問:須陀洹果が五蘊身を我・我所とする知見を断つとは、意根を我とする知見を断つことなのでしょうか。
答:初果が我見を断つとは、意根と意識の両方が断たれた状態を指します。両者共に五蘊の苦・空・無常・無我を認めたのです。ただし初果の我見断絶は未だ徹底しておらず、二果において更に深く我見を断つことで貪瞋痴の煩悩が薄れ、三果では更に深化して貪瞋痴を断ち切り、四果に至って初めて我見を完全に断絶します。それ故に我慢・我執が尽き、世間法に微塵も染まらず、有余涅槃を取る能力を得るのです。
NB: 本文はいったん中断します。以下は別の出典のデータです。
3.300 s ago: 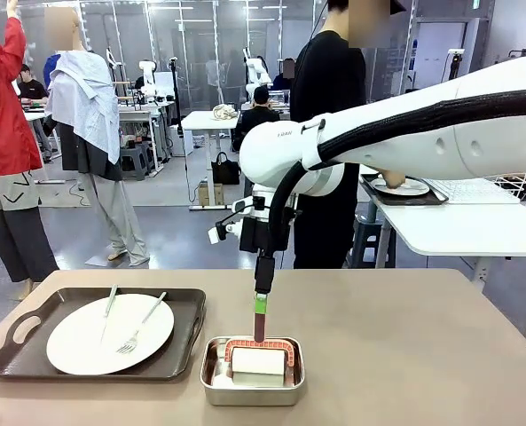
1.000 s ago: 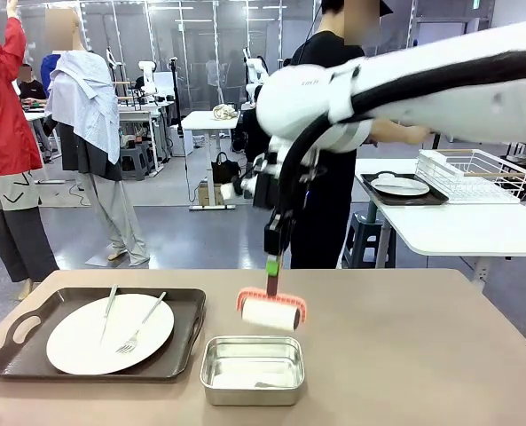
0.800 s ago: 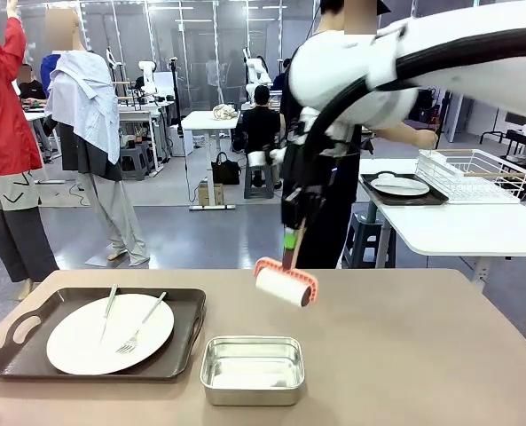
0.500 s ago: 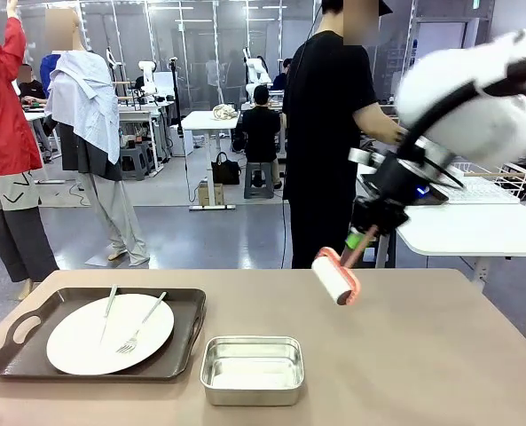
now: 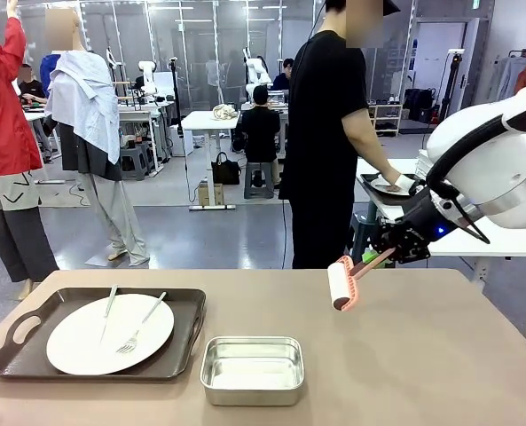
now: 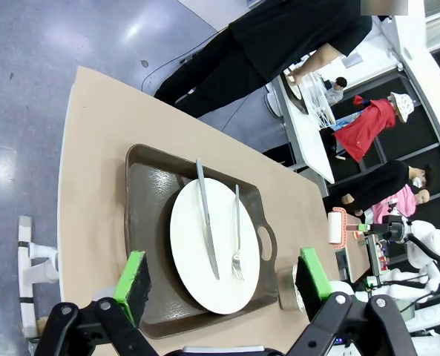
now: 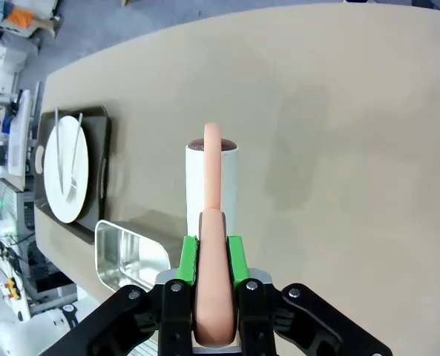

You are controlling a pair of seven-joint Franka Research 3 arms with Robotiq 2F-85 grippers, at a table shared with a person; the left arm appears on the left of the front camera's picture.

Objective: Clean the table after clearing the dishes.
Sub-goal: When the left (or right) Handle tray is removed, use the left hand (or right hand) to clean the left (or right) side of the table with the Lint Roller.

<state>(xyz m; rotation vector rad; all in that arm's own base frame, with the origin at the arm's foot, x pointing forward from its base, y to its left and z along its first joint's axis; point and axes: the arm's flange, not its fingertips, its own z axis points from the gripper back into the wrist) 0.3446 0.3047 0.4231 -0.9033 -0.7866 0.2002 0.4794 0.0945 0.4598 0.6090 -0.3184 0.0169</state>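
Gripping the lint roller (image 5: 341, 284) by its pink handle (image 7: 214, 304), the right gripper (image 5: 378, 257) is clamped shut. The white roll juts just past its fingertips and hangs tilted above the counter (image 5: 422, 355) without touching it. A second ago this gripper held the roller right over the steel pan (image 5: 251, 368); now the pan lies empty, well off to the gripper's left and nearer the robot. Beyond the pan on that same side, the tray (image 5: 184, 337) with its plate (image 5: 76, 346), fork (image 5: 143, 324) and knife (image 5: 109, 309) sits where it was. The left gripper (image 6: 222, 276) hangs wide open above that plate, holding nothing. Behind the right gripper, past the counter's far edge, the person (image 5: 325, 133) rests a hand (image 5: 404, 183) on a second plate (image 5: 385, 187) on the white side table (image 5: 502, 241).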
初果には未だ貪瞋痴が残っておりますが、凡夫のような顕著な現れ方はしません。初果の我見断絶の功徳により、煩悩が有効に調伏されるためです。初果は三十七道品を修め、八正道を具足する過程で、心が正直善良となり修行の正道を歩みます。四正勤を成就した初果の者は煩悩悪習が調伏され、善法が確立されました。これは凡夫と同列に論じるべきものではなく、初果者を誹謗する言説は真実に反します。
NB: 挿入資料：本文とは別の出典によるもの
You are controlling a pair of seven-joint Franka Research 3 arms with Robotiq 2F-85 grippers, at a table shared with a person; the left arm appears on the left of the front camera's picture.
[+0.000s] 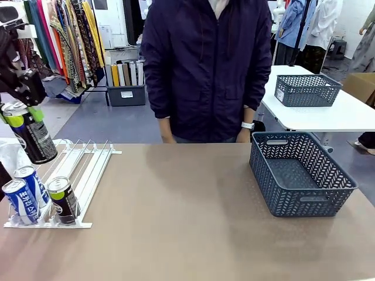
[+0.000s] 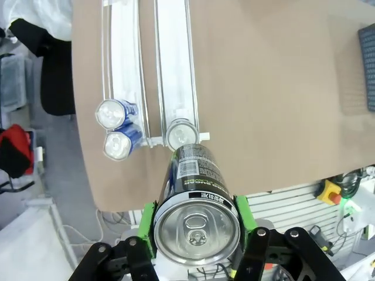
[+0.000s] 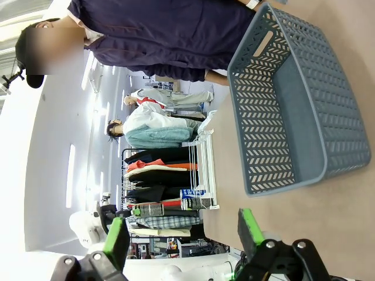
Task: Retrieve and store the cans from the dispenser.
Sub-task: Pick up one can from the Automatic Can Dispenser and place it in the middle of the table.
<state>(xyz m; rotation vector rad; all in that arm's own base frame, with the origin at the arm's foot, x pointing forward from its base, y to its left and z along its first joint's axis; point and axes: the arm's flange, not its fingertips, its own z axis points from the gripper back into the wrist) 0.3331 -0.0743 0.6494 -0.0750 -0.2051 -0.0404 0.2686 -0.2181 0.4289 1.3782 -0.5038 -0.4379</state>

凡夫と同等の煩悩を有する者を初果と称するなら、それは偽りの初果者です。世には詐偽が蔓延し、仏教界にも無自覚な我執から過大評価する者が少なくありません。このような大妄語の業因は命終後、地獄に堕する結果を招きます。
何故大妄語の罪が甚大か。楞厳経に説かれる如く、貧者が帝王を詐称すれば誅滅に処されるが、仏法において凡夫が聖者を詐称する罪は更に重く、仏教の修証体系を混乱させ衆生を惑わす故です。聖者詐称は波羅夷罪、断頭罪に相当し、地獄での刑罰を免れません。